We swallow greedily any lie that flatters us, but we sip only little by little at a truth we find bitter.
Man will never be free until the last king is strangled with the entrails of the last priest.
A thing is not proved just because no one has ever questioned it.
“The strength and power of despotism consists wholly in the fear of resistance”*…

Interference Archive was founded in 2011 by Kevin Caplicki, Molly Fair, Dara Greenwald, and Josh MacPhee. Our initial collection grew out of the personal accumulation of Dara and Josh… through their involvement in social movements, DIY and punk, and political art projects over the past 25 years…

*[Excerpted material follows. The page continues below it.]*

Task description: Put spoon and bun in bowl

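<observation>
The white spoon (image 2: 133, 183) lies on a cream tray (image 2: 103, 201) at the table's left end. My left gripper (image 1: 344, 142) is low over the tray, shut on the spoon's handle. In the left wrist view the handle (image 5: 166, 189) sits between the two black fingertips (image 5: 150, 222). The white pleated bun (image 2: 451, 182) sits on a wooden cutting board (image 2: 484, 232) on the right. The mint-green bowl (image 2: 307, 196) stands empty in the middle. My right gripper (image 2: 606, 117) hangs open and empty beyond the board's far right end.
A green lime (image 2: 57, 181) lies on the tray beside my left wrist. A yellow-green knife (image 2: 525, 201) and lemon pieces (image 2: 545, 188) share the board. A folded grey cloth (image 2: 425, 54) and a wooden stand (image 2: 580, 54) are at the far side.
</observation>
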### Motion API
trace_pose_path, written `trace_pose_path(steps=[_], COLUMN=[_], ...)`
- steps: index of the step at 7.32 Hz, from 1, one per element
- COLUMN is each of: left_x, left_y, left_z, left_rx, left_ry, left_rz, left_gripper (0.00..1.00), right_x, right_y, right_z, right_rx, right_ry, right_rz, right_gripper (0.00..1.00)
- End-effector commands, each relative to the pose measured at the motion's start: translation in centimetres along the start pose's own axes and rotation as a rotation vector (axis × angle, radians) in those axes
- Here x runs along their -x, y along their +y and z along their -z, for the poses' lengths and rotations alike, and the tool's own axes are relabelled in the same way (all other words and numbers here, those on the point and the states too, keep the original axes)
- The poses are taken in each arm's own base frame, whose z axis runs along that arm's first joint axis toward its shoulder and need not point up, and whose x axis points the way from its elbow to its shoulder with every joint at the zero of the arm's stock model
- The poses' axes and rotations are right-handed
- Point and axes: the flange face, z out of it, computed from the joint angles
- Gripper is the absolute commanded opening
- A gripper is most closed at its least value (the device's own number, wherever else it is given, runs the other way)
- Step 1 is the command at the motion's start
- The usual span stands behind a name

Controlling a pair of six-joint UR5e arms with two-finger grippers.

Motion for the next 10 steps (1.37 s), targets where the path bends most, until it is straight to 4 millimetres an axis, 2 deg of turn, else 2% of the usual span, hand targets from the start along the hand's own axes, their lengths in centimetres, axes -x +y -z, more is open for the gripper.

The mission of Interference Archive is to explore the relationship between cultural production and social movements. This work manifests in an open stacks archival collection, publications, a study center, and public programs including as exhibitions, workshops, talks, and screenings, all of which encourage critical and creative engagement with the rich history of social movements…
The archive contains many kinds of objects that are created as part of social movements by the participants themselves: posters, flyers, publications, photographs, books, T-shirts and buttons, moving images, audio recordings, and other materials.
Through our programming, we use this cultural ephemera to animate histories of people mobilizing for social transformation. We consider the use of our collection to be a way of preserving and honoring histories and material culture that is often marginalized in mainstream institutions…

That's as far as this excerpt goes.